Betelgeuse, the tenth brightest star in the night sky and the second brightest in the constellation Orion, has been behaving a little oddly lately. Beginning in December of 2019, researchers from Villanova University noticed the red supergiant was dimming noticeably. This trend continued into the new year, with Betelgeuse dimming throughout January and February of 2020. eventually losing two-thirds of its brilliance.
From this point onward, Betelgeuse began to brighten again and returned to its typical visual brightness by April. And now, the massive star dimming once again, and ahead of schedule. In response, an international team of researchers recently conducted a study where they theorized that this pattern might be the result of Betelgeuse “sneezing” out dense clouds of hot gas which then cooled.
The study that describes their observations via The Astronomer’s Telegram and their full results appeared in The Astrophysical Journal. The team was led by Andrea K. Dupree, the associate director of the Harvard-Smithsonian Center for Astrophysics (CfA), the National Solar Observatory, Villanova University, the Max Planck Institute for Astrophysics, the Leibniz Institute for Astrophysics Potsdam, and numerous universities and research institutes.
As a variable star, Betelgeuse has been known to go through periods of dimming and brightening that last about 420 days. However, the timing and extent to which the star was diminishing in brightness since 2019 seemed highly unusual. Explanations for why it was behaving this way included the possibility that Betelgeuse was about to go supernova, that it was creating clouds of dust, or because of massive stars spots.
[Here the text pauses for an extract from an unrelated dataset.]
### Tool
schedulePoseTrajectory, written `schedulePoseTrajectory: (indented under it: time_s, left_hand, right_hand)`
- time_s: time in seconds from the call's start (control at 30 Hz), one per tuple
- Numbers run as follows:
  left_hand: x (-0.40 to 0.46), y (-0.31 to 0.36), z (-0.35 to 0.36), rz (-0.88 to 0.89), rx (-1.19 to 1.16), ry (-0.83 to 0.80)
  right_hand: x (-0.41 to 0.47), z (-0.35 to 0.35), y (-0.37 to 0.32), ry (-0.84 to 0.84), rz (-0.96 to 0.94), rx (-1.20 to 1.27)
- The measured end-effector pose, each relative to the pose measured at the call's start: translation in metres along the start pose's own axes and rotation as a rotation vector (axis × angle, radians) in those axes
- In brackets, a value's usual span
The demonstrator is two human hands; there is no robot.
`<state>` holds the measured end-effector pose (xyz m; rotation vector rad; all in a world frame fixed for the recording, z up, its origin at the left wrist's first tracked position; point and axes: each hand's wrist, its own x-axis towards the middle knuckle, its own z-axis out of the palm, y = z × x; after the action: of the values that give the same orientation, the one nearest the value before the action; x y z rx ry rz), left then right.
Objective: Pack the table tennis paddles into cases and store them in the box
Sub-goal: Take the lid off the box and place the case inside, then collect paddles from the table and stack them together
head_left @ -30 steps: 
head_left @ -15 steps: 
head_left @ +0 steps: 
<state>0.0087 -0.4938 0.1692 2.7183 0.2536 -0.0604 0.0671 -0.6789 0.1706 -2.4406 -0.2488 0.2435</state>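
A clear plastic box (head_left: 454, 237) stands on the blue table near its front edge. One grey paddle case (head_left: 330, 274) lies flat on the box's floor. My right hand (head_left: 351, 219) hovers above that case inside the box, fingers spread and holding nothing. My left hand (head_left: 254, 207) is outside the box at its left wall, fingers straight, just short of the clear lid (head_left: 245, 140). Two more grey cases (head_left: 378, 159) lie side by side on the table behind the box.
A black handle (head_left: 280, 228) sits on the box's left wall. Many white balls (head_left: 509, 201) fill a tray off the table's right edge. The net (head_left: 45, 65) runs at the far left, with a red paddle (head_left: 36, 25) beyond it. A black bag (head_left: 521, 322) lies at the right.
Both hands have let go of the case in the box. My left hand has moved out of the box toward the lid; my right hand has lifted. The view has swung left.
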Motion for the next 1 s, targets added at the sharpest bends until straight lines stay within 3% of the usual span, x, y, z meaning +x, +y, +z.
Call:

To this, the team led by Dupree offers another explanation: the dimming was caused by the ejection of hot dense clouds of plasma that temporarily obscured our view of the star. This was based in part on observations conducted between October and November 2019 by the Hubble Space Telescope, just a month before ground-based observatories began to notice dimming in the star’s southern hemisphere.
These observations noted hot material moving outward through the star’s extended atmosphere at over 320,000 km (200,000 mi) per hour. From this point onward, Hubble observations conducted in the ultraviolet wavelength provided a timeline that researchers were able to follow backward, allowing them to pinpoint the exact moment when the dimming began. As Dupree explained in a recent CfA press statement:
“With Hubble, we had previously observed hot convection cells on the surface of Betelgeuse and in the fall of 2019 we discovered a large amount of dense hot gas moving outwards through Betelgeuse’s extended atmosphere. We think this gas cooled down millions of miles outside the star to form the dust that blocked the southern part of the star imaged in January and February. The material was two to four times more luminous than the star’s normal brightness. And then, about a month later the south part of Betelgeuse dimmed conspicuously as the star grew fainter. We think it possible that a dark cloud resulted from the outflow that Hubble detected. Only Hubble gives us this evidence that led up to the dimming.”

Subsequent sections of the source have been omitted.